Materials and Methods: The study was conducted with the participation of 113 volunteers who were admitted to the obesity outpatient clinic of our hospital between January 2017 and January 2018. The participants of the study were given a sociodemographic characteristics form, the Yale food addiction questionnaire, and the smartphone addiction scale. The physical examination and anthropometric measurements (age, gender, height, weight, waist circumference, hip circumference, blood pressure) of all patients were performed by the researcher. SPSS 22 package program was used for the statistical analysis of the data. A p-value of <0.05 was considered significant.

Results: The median age of the participants, 95 of whom were female and 18 were male, was 34,5 (45,0-31,0) years. Among the participants, 17.7% had smartphone addiction and 33.6% had food addiction. The rate of food addiction was 50.0% in the group with smartphone addiction, while it was 30.1% in the group without smartphone addiction (p> 0.05), and there was a positive correlation between the smartphone addiction score and the food addiction score (r; 0.207 p = 0.033). While the mean age of the group with smartphone addiction was lower (28.5 years vs. 34.0 years) (p = 0.013), the height, weight, BMI, waist circumference, hip circumference, systolic and diastolic blood pressure parameters were similar to those without smartphone addiction (p> 0.05) (Table 2). The age, height, weight, BMI, waist circumference, hip circumference, systolic and diastolic blood pressure parameters of the groups with and without food addiction were similar (p> 0.05). 

Discussion: Overweight and obese people with smartphone addiction exhibited negative eating behaviors. Effective nutrition education programs and a national support policy are required to correct the unhealthy eating behaviors of obese people caused by smartphone use. 

Introduction

Obesity is a chronic disease characterized by increased body fat mass in proportion to the fat-free body mass [1]. Social, cultural, emotional and diet-related factors as well as genetic predisposition play a role in the development of obesity. Neurobiological research reveals that there are similarities in reward systems involved in obesity and substance addiction.
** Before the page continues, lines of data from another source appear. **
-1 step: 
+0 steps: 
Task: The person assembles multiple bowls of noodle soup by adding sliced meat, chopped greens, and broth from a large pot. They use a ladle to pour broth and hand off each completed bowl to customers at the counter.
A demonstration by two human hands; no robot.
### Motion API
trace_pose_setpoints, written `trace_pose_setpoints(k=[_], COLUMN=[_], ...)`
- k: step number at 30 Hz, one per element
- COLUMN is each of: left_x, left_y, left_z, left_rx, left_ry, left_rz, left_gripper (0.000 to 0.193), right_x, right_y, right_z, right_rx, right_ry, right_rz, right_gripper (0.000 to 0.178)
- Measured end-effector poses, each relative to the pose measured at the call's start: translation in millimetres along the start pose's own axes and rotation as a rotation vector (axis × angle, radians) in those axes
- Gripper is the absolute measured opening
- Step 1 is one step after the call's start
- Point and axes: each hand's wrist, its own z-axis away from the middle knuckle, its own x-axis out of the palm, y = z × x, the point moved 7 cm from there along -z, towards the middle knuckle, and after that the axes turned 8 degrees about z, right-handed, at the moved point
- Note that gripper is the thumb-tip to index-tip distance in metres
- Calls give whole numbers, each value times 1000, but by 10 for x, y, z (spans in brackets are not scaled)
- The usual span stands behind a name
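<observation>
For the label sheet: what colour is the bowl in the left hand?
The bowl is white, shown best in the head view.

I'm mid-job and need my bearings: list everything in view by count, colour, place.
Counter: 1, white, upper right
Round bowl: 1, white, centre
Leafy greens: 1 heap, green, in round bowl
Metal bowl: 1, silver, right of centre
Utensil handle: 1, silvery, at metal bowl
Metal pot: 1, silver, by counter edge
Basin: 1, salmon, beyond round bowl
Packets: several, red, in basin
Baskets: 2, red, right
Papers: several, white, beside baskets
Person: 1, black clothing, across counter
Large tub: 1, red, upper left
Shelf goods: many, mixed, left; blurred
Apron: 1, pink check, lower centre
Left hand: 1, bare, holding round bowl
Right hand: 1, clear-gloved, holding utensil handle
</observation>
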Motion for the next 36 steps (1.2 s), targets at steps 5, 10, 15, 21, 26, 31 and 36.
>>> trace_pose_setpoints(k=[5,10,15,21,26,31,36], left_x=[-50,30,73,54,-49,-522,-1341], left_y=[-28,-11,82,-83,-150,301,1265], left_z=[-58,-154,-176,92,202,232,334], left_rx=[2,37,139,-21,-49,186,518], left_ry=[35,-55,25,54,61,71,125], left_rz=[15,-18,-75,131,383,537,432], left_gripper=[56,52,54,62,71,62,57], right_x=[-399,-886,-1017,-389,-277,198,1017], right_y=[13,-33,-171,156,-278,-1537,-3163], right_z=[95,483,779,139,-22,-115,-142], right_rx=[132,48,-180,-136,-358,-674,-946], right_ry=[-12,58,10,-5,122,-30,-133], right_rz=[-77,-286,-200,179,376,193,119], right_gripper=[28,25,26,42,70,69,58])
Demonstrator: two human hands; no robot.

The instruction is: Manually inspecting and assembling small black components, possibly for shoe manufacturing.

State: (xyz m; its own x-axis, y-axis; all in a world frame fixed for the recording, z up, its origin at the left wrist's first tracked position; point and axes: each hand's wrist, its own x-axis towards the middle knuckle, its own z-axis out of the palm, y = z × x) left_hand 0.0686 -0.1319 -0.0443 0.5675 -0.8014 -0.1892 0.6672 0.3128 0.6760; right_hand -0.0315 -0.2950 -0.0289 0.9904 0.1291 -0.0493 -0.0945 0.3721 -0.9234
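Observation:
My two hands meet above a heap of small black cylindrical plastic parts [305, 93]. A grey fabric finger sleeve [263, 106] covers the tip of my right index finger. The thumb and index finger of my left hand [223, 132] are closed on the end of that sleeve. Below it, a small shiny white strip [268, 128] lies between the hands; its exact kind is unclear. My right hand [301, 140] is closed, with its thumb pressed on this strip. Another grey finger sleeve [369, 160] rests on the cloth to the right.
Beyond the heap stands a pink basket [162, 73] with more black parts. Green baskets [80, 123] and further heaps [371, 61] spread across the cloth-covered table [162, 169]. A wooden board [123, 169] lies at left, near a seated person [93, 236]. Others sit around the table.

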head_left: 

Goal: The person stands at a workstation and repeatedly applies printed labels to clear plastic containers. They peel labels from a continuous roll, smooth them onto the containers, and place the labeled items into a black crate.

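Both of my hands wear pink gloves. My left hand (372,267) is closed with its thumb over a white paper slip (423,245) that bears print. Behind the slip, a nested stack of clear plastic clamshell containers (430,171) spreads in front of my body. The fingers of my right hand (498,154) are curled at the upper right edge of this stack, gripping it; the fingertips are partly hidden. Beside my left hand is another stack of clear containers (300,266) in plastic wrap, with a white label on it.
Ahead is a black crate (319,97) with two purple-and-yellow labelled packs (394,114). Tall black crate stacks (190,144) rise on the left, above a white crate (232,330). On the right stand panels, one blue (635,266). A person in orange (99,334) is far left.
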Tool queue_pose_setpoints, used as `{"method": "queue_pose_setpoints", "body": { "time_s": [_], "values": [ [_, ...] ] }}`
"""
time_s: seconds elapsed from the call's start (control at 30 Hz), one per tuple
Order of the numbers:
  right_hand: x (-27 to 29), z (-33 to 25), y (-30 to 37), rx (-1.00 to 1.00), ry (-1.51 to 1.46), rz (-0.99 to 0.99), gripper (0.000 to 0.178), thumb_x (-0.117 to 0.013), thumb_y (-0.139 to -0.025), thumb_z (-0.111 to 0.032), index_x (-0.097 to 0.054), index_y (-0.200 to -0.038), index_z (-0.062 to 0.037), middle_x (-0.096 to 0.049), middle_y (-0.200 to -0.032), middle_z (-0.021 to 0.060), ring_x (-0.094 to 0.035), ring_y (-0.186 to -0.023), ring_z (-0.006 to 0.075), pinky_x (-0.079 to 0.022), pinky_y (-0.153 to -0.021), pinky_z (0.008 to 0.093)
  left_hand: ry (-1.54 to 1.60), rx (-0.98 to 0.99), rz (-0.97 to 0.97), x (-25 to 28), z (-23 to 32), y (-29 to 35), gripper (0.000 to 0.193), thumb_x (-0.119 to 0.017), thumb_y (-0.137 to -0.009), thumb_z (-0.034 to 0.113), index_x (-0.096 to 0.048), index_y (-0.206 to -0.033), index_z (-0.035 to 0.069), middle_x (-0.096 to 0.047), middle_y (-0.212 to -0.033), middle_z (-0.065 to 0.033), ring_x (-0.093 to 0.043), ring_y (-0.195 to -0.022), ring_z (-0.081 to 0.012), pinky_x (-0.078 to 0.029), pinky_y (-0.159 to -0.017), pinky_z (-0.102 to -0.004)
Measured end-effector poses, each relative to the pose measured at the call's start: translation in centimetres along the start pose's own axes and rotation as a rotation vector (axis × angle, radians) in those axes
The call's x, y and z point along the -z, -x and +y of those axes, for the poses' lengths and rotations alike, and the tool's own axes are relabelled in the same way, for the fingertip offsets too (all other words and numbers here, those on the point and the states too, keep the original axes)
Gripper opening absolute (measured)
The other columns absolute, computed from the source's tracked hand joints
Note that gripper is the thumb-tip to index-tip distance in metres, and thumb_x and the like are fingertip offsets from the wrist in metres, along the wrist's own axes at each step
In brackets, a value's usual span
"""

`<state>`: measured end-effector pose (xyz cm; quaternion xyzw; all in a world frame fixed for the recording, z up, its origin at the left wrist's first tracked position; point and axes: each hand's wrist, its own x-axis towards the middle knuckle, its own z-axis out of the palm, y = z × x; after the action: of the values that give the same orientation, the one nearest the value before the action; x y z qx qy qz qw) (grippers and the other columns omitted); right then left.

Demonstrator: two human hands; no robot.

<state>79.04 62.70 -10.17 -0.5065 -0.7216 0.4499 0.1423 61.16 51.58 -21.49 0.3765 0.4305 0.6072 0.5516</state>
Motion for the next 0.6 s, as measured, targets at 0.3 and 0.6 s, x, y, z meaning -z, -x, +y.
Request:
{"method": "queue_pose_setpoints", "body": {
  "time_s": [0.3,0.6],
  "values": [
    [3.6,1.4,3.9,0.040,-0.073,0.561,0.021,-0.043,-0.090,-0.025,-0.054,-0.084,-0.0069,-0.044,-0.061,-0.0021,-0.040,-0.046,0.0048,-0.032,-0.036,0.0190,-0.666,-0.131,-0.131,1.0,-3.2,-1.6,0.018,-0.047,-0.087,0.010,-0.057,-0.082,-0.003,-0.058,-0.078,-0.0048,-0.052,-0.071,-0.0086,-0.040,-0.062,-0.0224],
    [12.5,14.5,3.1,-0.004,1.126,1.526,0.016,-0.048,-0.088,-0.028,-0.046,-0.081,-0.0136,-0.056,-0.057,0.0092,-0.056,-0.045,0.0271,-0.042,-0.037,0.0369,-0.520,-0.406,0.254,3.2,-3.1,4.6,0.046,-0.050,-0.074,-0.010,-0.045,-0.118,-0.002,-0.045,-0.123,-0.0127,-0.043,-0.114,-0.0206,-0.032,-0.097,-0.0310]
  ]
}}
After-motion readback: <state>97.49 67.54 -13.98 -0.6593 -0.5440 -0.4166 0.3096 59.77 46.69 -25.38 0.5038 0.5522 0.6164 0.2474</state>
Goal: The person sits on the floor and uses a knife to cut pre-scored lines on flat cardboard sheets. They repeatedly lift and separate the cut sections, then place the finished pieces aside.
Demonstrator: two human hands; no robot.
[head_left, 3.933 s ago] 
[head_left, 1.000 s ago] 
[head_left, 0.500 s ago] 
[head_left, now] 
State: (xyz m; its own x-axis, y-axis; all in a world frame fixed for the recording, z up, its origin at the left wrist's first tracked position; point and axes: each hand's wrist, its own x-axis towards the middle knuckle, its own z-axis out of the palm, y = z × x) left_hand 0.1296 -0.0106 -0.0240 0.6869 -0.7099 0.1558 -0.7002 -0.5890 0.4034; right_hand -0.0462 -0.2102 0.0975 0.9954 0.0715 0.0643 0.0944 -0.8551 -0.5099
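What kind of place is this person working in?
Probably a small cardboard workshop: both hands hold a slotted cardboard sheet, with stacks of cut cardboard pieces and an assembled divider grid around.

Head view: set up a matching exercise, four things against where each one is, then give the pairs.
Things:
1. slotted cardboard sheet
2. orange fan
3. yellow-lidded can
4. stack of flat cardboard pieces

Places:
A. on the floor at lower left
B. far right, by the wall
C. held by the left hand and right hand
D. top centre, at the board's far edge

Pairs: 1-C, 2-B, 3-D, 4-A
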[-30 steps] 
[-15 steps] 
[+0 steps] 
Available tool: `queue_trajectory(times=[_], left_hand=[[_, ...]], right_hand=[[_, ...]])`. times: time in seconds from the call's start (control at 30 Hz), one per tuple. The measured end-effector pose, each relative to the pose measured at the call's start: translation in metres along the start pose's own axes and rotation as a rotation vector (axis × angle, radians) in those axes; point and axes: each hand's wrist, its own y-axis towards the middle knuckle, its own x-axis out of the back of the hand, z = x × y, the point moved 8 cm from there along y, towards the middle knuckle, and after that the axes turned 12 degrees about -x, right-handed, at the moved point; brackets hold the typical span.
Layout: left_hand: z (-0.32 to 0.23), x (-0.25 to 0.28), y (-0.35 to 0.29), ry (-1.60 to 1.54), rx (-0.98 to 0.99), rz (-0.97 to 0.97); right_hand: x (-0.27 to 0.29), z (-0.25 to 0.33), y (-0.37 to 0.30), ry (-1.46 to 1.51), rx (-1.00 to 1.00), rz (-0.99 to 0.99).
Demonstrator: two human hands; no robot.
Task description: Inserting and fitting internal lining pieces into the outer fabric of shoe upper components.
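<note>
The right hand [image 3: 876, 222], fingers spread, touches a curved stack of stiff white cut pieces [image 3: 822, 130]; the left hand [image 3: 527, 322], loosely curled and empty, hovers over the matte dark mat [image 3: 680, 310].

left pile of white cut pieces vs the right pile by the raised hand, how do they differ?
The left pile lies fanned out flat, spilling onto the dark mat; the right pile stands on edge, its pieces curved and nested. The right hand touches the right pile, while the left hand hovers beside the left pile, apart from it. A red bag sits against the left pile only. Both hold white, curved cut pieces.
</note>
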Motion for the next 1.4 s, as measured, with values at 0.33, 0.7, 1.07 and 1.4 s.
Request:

Therefore, the probability that food addiction may also have a role in obesity has become the main topic of conversation.  While some researchers recommend including obesity in the Diagnostic and Statistical Manual of Mental Disorders (DSM-5) as a mental disorder other than a food addiction, [2] others suggest that obesity should be defined as a hereditary neurobehavioral disorder [3]. It has been stated that the behaviors arising in food addiction are not sufficient to explain the entire obesity, but that it is an important finding that many neurobiological changes arising in food addiction are also detected in obese people [4].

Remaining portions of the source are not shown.